# WHAT TO PRODUCE
A complete, exact copy of the data is the required answer.

[Extracted data entries]

──────

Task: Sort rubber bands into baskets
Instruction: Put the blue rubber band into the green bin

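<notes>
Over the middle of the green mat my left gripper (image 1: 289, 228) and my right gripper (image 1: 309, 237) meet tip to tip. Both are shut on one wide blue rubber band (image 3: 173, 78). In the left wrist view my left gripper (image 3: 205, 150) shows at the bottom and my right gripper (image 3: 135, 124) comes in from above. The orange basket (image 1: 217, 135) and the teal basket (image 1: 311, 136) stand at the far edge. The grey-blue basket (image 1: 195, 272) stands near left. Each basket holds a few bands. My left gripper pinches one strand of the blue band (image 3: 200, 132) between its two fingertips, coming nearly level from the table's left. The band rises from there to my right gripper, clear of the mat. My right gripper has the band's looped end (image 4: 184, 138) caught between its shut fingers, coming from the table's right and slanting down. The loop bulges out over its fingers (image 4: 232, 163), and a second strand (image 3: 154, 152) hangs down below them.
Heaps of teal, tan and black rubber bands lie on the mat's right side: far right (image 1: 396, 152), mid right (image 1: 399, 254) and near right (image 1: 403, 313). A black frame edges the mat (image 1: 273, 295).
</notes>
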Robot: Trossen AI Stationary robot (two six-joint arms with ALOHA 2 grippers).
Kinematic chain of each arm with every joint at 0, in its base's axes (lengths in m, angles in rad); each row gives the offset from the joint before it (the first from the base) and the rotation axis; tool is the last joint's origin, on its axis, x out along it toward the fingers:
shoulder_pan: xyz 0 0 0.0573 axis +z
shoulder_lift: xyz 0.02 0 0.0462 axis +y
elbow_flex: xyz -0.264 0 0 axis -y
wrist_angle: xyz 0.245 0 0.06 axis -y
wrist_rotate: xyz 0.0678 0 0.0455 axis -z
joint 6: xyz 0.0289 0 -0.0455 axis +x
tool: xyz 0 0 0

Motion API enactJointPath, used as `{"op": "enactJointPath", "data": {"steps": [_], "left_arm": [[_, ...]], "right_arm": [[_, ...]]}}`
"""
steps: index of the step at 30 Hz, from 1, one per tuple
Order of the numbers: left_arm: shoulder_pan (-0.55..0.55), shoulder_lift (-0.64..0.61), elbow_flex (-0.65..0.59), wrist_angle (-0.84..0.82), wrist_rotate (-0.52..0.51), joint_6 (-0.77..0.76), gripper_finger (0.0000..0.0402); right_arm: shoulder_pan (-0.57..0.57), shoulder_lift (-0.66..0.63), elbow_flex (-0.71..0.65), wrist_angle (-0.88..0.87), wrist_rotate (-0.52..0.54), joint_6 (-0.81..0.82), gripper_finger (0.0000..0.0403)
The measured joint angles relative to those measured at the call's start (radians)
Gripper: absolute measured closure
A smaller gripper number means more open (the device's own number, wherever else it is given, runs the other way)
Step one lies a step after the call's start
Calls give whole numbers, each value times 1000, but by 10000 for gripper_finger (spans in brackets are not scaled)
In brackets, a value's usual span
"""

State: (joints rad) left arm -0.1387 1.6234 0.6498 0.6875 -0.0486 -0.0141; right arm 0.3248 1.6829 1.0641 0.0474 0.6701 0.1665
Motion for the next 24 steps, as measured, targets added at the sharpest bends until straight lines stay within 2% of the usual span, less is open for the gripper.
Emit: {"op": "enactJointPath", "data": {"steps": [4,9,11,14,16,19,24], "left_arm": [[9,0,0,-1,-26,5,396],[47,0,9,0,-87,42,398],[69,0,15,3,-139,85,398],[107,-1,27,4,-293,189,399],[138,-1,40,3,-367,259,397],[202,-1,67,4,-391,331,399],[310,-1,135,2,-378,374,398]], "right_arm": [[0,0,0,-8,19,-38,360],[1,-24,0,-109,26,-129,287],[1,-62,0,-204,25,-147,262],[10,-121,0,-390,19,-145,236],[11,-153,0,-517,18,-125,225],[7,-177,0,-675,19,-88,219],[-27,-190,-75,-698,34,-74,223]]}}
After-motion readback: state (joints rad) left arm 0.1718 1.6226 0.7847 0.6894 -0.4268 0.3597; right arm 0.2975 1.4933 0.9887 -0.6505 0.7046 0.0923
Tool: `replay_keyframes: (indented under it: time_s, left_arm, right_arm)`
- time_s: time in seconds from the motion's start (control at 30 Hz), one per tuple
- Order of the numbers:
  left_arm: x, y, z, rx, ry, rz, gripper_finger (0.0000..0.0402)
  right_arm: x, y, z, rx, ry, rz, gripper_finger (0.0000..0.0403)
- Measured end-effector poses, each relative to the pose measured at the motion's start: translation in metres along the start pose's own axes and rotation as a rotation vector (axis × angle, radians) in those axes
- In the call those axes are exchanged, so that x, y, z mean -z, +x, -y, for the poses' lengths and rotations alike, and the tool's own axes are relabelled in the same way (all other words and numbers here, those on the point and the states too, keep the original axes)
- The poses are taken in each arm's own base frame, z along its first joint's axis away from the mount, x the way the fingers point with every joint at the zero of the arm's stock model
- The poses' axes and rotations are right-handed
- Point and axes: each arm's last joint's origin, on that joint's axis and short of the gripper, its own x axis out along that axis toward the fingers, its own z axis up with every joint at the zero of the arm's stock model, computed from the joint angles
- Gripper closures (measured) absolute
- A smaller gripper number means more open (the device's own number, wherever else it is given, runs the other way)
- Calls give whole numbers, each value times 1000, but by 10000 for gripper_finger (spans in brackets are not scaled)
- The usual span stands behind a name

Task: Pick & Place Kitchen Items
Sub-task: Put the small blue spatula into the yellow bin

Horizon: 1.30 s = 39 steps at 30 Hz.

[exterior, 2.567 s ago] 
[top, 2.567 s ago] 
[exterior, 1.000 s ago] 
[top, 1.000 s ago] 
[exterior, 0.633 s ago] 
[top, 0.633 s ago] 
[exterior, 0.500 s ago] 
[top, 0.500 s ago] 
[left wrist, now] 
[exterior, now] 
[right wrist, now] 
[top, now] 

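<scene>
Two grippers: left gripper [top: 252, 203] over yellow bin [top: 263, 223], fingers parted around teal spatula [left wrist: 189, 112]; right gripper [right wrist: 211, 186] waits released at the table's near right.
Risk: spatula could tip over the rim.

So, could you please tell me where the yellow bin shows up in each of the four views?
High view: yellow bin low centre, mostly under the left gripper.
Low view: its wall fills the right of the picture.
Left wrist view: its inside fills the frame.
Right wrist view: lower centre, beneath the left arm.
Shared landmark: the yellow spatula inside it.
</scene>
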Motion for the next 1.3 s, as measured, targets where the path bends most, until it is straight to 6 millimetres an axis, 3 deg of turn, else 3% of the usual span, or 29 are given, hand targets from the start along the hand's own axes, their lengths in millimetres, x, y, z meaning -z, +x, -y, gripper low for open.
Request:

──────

# TASK OUTPUT
Task: Sort rubber bands into baskets
Instruction: Put the blue rubber band into the green bin

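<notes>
Over the middle of the green mat my left gripper (image 1: 289, 228) and my right gripper (image 1: 309, 237) meet tip to tip. Both are shut on one wide blue rubber band (image 3: 173, 78). In the left wrist view my left gripper (image 3: 205, 150) shows at the bottom and my right gripper (image 3: 135, 124) comes in from above. The orange basket (image 1: 217, 135) and the teal basket (image 1: 311, 136) stand at the far edge. The grey-blue basket (image 1: 195, 272) stands near left. Each basket holds a few bands. My left gripper pinches one strand of the blue band (image 3: 200, 132) between its two fingertips, coming nearly level from the table's left. The band rises from there to my right gripper, clear of the mat. My right gripper has the band's looped end (image 4: 184, 138) caught between its shut fingers, coming from the table's right and slanting down. The loop bulges out over its fingers (image 4: 232, 163), and a second strand (image 3: 154, 152) hangs down below them.
Heaps of teal, tan and black rubber bands lie on the mat's right side: far right (image 1: 396, 152), mid right (image 1: 399, 254) and near right (image 1: 403, 313). A black frame edges the mat (image 1: 273, 295).
</notes>
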Robot: Trossen AI Stationary robot (two six-joint arms with ALOHA 2 grippers).
Kinematic chain of each arm with every joint at 0, in its base's axes (lengths in m, angles in rad); each row gives the offset from the joint before it (the first from the base) and the rotation axis; tool is the last joint's origin, on its axis, x out along it toward the fingers:
shoulder_pan: xyz 0 0 0.0573 axis +z
shoulder_lift: xyz 0.02 0 0.0462 axis +y
elbow_flex: xyz -0.264 0 0 axis -y
wrist_angle: xyz 0.245 0 0.06 axis -y
wrist_rotate: xyz 0.0678 0 0.0455 axis -z
joint 6: xyz 0.0289 0 -0.0455 axis +x
tool: xyz 0 0 0

Motion API enactJointPath, used as `{"op": "enactJointPath", "data": {"steps": [_], "left_arm": [[_, ...]], "right_arm": [[_, ...]]}}`
"""
steps: index of the step at 30 Hz, from 1, one per tuple
Order of the numbers: left_arm: shoulder_pan (-0.55..0.55), shoulder_lift (-0.64..0.61), elbow_flex (-0.65..0.59), wrist_angle (-0.84..0.82), wrist_rotate (-0.52..0.51), joint_6 (-0.77..0.76), gripper_finger (0.0000..0.0402); right_arm: shoulder_pan (-0.57..0.57), shoulder_lift (-0.66..0.63), elbow_flex (-0.71..0.65), wrist_angle (-0.88..0.87), wrist_rotate (-0.52..0.54), joint_6 (-0.81..0.82), gripper_finger (0.0000..0.0403)
The measured joint angles relative to those measured at the call's start (radians)
Gripper: absolute measured closure
A smaller gripper number means more open (the device's own number, wherever else it is given, runs the other way)
Step one lies a step after the call's start
Calls give whole numbers, each value times 1000, but by 10000 for gripper_finger (spans in brackets are not scaled)
In brackets, a value's usual span
"""

State: (joints rad) left arm -0.1387 1.6234 0.6498 0.6875 -0.0486 -0.0141; right arm 0.3248 1.6829 1.0641 0.0474 0.6701 0.1665
Motion for the next 24 steps, as measured, targets added at the sharpest bends until straight lines stay within 2% of the usual span, less is open for the gripper.
Emit: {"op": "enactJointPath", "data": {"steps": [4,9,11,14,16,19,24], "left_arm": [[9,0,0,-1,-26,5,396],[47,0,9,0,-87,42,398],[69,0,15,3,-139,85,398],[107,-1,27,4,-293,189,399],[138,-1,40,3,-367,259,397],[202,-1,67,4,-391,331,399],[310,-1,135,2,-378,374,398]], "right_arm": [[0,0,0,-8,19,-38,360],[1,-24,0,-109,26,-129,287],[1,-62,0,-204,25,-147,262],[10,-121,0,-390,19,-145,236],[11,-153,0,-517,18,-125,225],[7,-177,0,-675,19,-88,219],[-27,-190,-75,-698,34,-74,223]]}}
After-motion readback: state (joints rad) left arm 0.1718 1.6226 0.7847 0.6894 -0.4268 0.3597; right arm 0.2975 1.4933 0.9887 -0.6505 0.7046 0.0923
Tool: `replay_keyframes: (indented under it: time_s, left_arm, right_arm)`
- time_s: time in seconds from the motion's start (control at 30 Hz), one per tuple
- Order of the numbers:
  left_arm: x, y, z, rx, ry, rz, gripper_finger (0.0000..0.0402)
  right_arm: x, y, z, rx, ry, rz, gripper_finger (0.0000..0.0403)
- Measured end-effector poses, each relative to the pose measured at the motion's start: translation in metres along the start pose's own axes and rotation as a rotation vector (axis × angle, radians) in those axes
- In the call those axes are exchanged, so that x, y, z mean -z, +x, -y, for the poses' lengths and rotations alike, and the tool's own axes are relabelled in the same way (all other words and numbers here, those on the point and the states too, keep the original axes)
- The poses are taken in each arm's own base frame, z along its first joint's axis away from the mount, x the way the fingers point with every joint at the zero of the arm's stock model
- The poses' axes and rotations are right-handed
- Point and axes: each arm's last joint's origin, on that joint's axis and short of the gripper, its own x axis out along that axis toward the fingers, its own z axis up with every joint at the zero of the arm's stock model, computed from the joint angles
- Gripper closures (measured) absolute
- A smaller gripper number means more open (the device's own number, wherever else it is given, runs the other way)
- Calls give whole numbers, each value times 1000, but by 10000 for gripper_finger (spans in brackets are not scaled)
- The usual span stands behind a name

Task: Pick & Place Kitchen Items
Sub-task: Put the small blue spatula into the yellow bin

Horizon: 1.30 s = 39 steps at 30 Hz.

[exterior, 2.567 s ago] 
[top, 2.567 s ago] 
[exterior, 1.000 s ago] 
[top, 1.000 s ago] 
[exterior, 0.633 s ago] 
[top, 0.633 s ago] 
[exterior, 0.500 s ago] 
[top, 0.500 s ago] 
[left wrist, now] 
[exterior, now] 
[right wrist, now] 
[top, now] 

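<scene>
Two grippers: left gripper [top: 252, 203] over yellow bin [top: 263, 223], fingers parted around teal spatula [left wrist: 189, 112]; right gripper [right wrist: 211, 186] waits released at the table's near right.
Risk: spatula could tip over the rim.

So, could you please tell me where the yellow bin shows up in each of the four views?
High view: yellow bin low centre, mostly under the left gripper.
Low view: its wall fills the right of the picture.
Left wrist view: its inside fills the frame.
Right wrist view: lower centre, beneath the left arm.
Shared landmark: the yellow spatula inside it.
</scene>
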Motion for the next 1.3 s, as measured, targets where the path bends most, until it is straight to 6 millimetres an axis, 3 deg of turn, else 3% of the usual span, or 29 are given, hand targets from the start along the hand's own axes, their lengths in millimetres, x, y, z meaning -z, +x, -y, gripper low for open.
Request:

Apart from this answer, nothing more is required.